Between the White House press corps dogging officials about President Obama's homebrew and Mitt Romney's Mormon faith keeping him from touching the stuff, this alcoholic beverage has become a campaign tool to establish a candidates common man bona fides—or lack thereof. Another sideshow under the giant political big top to distract from this year's free-wheeling election circus.
So it's no surprise that National Journal, a nonpartisan media outlet that covers Beltway politics, tackled the beer issue straight on.
"We've analyzed Scarborough Research data, which includes 200,000 interviews with American adults, to determine the politics of beer drinkers," said in an article it posted to its website Sept. 27 that broke down people's political affiliations to what beer they drank, as well as how often drinkers of those particular beers turned out to vote.
What did they find out? Here are just a few of the findings from the National Journal's research, which it helpfully graphed out:
- Largely Democratic beers: Heineken, Corona
- Largely Republican beers: Coors Light, Samuel Adams, Shiner Bock, Leinenkugel
- Bipartisan beers: Miller High Life, Busch, Bud Lite, Dos Equis has the biggest (insert your played-out, "most interesting man in the world" joke here)
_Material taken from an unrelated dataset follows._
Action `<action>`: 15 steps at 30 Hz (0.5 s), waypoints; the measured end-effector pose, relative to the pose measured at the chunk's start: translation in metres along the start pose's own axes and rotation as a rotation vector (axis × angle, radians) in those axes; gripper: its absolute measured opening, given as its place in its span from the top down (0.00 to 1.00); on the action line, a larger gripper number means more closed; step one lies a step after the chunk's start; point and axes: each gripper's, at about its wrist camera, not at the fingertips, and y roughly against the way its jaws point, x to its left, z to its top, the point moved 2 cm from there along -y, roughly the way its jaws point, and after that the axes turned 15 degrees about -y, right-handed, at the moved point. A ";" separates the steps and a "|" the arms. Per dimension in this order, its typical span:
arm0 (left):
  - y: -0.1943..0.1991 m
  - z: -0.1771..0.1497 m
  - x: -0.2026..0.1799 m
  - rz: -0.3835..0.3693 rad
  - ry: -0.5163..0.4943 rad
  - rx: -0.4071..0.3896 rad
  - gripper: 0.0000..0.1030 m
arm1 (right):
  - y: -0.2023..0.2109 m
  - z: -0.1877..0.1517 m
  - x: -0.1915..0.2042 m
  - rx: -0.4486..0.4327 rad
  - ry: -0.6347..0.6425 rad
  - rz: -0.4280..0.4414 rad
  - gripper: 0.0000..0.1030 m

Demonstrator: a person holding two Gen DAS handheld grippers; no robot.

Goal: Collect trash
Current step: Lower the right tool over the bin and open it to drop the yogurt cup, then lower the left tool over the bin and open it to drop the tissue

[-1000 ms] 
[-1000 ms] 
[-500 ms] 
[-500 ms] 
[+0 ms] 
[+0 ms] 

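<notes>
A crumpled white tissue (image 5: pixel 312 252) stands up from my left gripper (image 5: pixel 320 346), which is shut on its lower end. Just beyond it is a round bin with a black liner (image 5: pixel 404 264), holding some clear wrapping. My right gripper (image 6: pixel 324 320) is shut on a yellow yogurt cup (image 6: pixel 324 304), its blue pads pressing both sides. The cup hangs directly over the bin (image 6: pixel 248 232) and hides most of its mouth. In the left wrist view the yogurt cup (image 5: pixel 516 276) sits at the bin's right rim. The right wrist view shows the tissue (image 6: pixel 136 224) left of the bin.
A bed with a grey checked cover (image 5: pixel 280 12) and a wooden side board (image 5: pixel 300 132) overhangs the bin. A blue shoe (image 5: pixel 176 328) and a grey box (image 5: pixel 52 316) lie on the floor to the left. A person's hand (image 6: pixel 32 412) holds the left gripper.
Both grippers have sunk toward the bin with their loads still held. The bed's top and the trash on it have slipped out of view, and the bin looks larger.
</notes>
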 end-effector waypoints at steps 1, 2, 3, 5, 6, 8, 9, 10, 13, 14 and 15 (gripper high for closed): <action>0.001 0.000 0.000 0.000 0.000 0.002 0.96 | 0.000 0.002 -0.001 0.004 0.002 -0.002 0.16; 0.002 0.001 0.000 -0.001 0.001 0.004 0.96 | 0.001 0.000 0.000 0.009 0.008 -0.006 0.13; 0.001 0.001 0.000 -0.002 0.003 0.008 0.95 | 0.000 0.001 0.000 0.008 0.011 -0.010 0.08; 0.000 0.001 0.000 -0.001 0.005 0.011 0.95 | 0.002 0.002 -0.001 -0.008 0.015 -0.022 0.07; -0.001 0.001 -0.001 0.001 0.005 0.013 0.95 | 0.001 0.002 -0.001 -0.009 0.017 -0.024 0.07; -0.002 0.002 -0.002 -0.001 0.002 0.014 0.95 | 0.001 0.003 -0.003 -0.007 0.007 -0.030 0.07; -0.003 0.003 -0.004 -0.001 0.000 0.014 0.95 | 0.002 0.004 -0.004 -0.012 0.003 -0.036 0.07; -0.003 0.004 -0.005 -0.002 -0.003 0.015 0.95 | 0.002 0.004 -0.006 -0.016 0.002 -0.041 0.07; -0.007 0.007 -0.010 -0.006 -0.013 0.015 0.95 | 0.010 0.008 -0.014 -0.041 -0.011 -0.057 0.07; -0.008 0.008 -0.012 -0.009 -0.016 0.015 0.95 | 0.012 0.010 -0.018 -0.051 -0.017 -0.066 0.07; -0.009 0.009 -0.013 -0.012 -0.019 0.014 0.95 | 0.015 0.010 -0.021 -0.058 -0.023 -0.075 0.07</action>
Do these findings reflect what your experience has been with the beer drinkers in your life, including yourself? Or are they way off?
Either way, let's do our own research: Tell us what your favorite beer is and where you fit on the political spectrum.
Editor's note: Yes, Patch is infinitely aware that connecting imbibing preferences with party affiliations is a frivolous exercise compared with our country's sober electoral process. But you can't be serious 24/7. So sit back and relax. Perhaps with a cold mug of beer.